In this paper, we have evaluated the potential of using fpgas in HPC, which is a highly relevant topic because of the rapid advances in reconfigurable hardware. To perform this study, we began by proposing a novel CSR based encoding to optimize a new SpMV kernel on fpga, which can be easily integrated with an ILU0 preconditioner. We subsequently developed a hardware model to predict and guide the design of the ILU0 preconditioned BiCGstab solver, which helped us to understand the trade-offs between area and performance when scaling the resources. Next, we implemented the ILU0-BiCGStab preconditioned solver targeted at an HBM-enabled fpga using a mixed programming model of HLS and RTL to maximize the performance of the double precision kernel. To validate our work, we integrated the complete solver in the OPM reservoir simulator, both for fpga and GPU. Finally, we provided extensive evaluation results for both the standalone SpMV and solver kernels as well as the complete reservoir simulation execution on a real world use case running on three different platforms, CPU, fpga, and gpu.

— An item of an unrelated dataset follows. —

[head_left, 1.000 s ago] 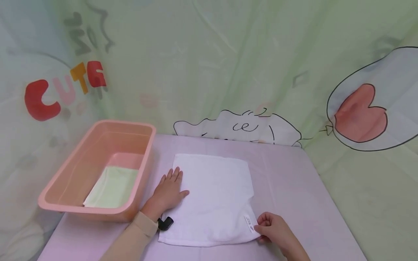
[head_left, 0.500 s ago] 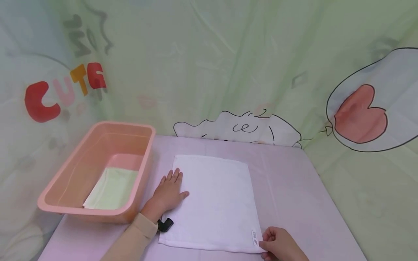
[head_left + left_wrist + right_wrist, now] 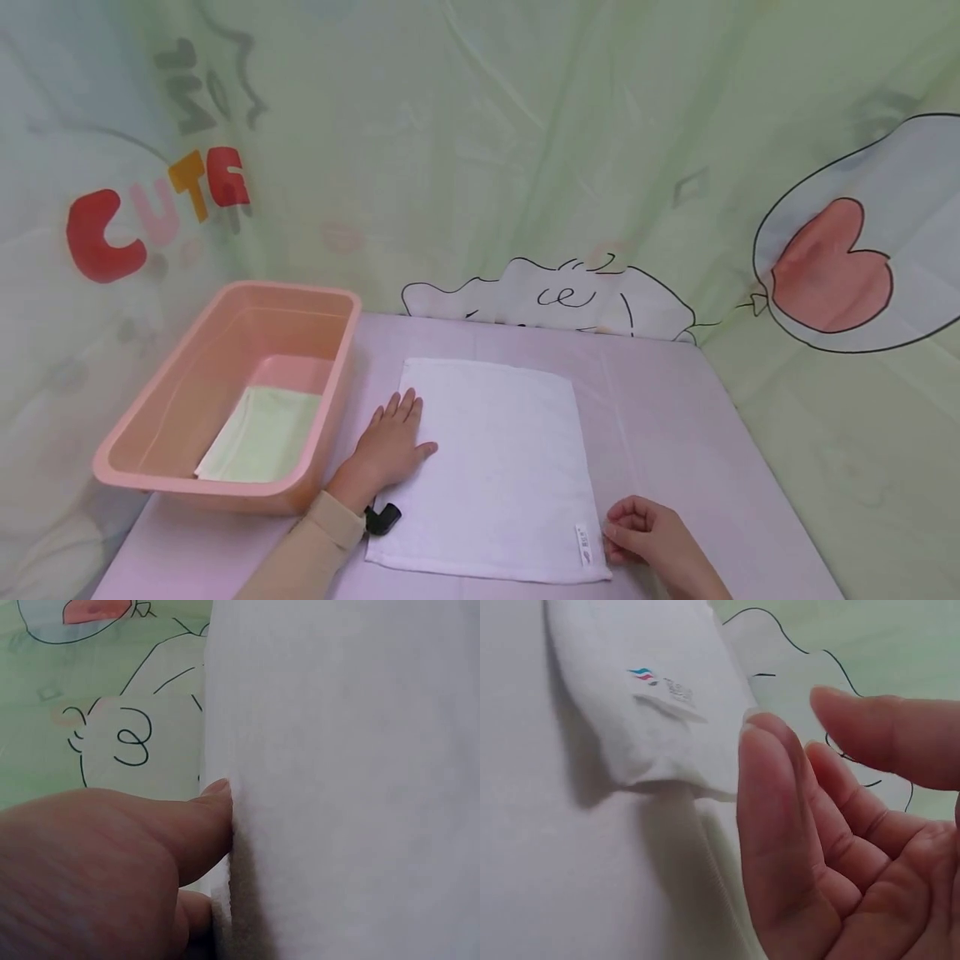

We find that the fpga is on par with the CPU execution and 3x slower than the gpu implementation when comparing only the kernel executions. Although the obtained results show that an fpga is not yet competitive with the gpu, we believe that with a better on-chip support for double precision, increased number of computation units and memory ports, increased internal parallelism, as well as other optimizations on the host software side (i.e. reduction of preconditioner computation time, increased efficiency of the host-FPGA data exchange and task execution control), the fpga can become a better alternative to speed-up scientific computing. This has been illustrated by scaling our hardware performance model beyond what it was possible to achieve in this work due to the encountered hardware limitations. In the future, we will work to eliminate these restrictions and provide a more efficient implementation. An alternative research could focus on developing other preconditioned solvers that might be more suitable for an fpga implementation.

To encourage research into this direction, the source codes for the RTL kernels and the integration with opm Flow are made available in the opm git repository [20]. A pull request was created (#2998), which can be used to reproduce the results of this paper. Please note that since the pull request was created against the most current version of the code at the time of writing (December 2020), the performance results obtained with that code may not be directly comparable with the results reported in this paper, which were gathered with a previous release of opm’s Flow as stated in section VII-C.